* What the task asks
Your task is to reproduce the entries below word for word.

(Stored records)
%%

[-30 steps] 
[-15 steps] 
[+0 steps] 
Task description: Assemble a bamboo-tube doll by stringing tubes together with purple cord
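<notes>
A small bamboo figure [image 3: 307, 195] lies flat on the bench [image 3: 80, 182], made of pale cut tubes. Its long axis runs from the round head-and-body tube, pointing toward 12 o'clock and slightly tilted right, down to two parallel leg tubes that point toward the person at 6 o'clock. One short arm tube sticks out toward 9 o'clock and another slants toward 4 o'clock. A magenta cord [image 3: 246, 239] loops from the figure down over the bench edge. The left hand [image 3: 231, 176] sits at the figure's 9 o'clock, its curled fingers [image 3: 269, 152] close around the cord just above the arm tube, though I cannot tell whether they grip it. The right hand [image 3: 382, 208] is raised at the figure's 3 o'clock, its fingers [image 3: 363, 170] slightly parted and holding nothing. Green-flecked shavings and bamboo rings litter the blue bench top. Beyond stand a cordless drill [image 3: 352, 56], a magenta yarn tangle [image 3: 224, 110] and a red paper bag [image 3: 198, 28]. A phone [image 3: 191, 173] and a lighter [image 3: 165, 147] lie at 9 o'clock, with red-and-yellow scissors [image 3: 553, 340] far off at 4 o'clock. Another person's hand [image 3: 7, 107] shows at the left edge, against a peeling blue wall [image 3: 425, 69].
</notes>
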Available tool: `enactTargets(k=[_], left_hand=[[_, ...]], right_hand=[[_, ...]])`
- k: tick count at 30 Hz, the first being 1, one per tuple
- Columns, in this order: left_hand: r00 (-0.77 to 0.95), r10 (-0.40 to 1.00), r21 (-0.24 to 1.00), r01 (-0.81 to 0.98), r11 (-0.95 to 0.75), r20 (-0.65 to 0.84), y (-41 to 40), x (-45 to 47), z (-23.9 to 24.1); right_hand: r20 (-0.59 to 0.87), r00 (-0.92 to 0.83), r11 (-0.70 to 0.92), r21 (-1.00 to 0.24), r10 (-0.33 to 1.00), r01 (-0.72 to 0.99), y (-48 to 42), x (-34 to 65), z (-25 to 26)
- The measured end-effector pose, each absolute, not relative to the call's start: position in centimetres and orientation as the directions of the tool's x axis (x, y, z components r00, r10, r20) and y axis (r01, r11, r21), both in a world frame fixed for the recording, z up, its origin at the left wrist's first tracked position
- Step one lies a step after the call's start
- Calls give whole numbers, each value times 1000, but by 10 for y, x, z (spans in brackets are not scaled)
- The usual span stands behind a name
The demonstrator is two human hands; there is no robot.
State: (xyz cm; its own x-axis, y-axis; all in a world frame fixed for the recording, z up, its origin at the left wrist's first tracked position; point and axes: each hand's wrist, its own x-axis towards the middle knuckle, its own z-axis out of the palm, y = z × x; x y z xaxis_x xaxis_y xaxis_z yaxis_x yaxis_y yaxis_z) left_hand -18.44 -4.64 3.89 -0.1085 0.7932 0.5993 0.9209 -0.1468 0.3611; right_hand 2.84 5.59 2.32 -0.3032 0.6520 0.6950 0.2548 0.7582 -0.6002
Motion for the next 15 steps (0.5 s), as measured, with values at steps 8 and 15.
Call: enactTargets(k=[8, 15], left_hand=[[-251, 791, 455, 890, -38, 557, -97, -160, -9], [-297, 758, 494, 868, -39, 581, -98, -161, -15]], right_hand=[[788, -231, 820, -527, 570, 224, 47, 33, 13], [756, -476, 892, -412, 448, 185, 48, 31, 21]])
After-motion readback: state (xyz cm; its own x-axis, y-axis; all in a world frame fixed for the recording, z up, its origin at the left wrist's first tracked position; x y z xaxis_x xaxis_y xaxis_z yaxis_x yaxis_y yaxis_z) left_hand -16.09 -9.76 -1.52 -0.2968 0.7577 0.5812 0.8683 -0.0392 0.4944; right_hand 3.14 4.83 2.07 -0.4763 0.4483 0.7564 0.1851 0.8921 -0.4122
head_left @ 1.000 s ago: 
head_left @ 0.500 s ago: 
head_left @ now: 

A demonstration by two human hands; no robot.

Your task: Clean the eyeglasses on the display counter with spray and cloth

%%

* Result
[-30 steps] 
[-15 steps] 
[+0 steps] 
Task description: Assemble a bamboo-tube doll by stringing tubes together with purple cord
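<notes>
A small bamboo figure [image 3: 307, 195] lies flat on the bench [image 3: 80, 182], made of pale cut tubes. Its long axis runs from the round head-and-body tube, pointing toward 12 o'clock and slightly tilted right, down to two parallel leg tubes that point toward the person at 6 o'clock. One short arm tube sticks out toward 9 o'clock and another slants toward 4 o'clock. A magenta cord [image 3: 246, 239] loops from the figure down over the bench edge. The left hand [image 3: 231, 176] sits at the figure's 9 o'clock, its curled fingers [image 3: 269, 152] close around the cord just above the arm tube, though I cannot tell whether they grip it. The right hand [image 3: 382, 208] is raised at the figure's 3 o'clock, its fingers [image 3: 363, 170] slightly parted and holding nothing. Green-flecked shavings and bamboo rings litter the blue bench top. Beyond stand a cordless drill [image 3: 352, 56], a magenta yarn tangle [image 3: 224, 110] and a red paper bag [image 3: 198, 28]. A phone [image 3: 191, 173] and a lighter [image 3: 165, 147] lie at 9 o'clock, with red-and-yellow scissors [image 3: 553, 340] far off at 4 o'clock. Another person's hand [image 3: 7, 107] shows at the left edge, against a peeling blue wall [image 3: 425, 69].
</notes>
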Available tool: `enactTargets(k=[_], left_hand=[[_, ...]], right_hand=[[_, ...]])`
- k: tick count at 30 Hz, the first being 1, one per tuple
- Columns, in this order: left_hand: r00 (-0.77 to 0.95), r10 (-0.40 to 1.00), r21 (-0.24 to 1.00), r01 (-0.81 to 0.98), r11 (-0.95 to 0.75), r20 (-0.65 to 0.84), y (-41 to 40), x (-45 to 47), z (-23.9 to 24.1); right_hand: r20 (-0.59 to 0.87), r00 (-0.92 to 0.83), r11 (-0.70 to 0.92), r21 (-1.00 to 0.24), r10 (-0.33 to 1.00), r01 (-0.72 to 0.99), y (-48 to 42), x (-34 to 65), z (-25 to 26)
- The measured end-effector pose, each absolute, not relative to the call's start: position in centimetres and orientation as the directions of the tool's x axis (x, y, z components r00, r10, r20) and y axis (r01, r11, r21), both in a world frame fixed for the recording, z up, its origin at the left wrist's first tracked position
- Step one lies a step after the call's start
- Calls give whole numbers, each value times 1000, but by 10 for y, x, z (spans in brackets are not scaled)
- The usual span stands behind a name
The demonstrator is two human hands; there is no robot.
State: (xyz cm; its own x-axis, y-axis; all in a world frame fixed for the recording, z up, its origin at the left wrist's first tracked position; point and axes: each hand's wrist, its own x-axis towards the middle knuckle, its own z-axis out of the palm, y = z × x; x y z xaxis_x xaxis_y xaxis_z yaxis_x yaxis_y yaxis_z) left_hand -18.44 -4.64 3.89 -0.1085 0.7932 0.5993 0.9209 -0.1468 0.3611; right_hand 2.84 5.59 2.32 -0.3032 0.6520 0.6950 0.2548 0.7582 -0.6002
Motion for the next 15 steps (0.5 s), as measured, with values at steps 8 and 15.
Call: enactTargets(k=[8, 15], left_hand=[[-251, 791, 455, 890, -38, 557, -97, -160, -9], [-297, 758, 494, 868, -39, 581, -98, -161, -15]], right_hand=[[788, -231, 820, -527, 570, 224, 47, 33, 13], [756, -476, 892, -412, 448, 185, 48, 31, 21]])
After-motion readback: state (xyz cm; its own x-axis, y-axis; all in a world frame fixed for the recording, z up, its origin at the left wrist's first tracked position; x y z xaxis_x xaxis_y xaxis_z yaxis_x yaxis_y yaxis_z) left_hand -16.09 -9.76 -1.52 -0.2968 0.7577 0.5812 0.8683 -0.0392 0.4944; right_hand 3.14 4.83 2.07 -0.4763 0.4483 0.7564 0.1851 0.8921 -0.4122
head_left @ 1.000 s ago: 
head_left @ 0.500 s ago: 
head_left @ now: 

A demonstration by two human hands; no robot.

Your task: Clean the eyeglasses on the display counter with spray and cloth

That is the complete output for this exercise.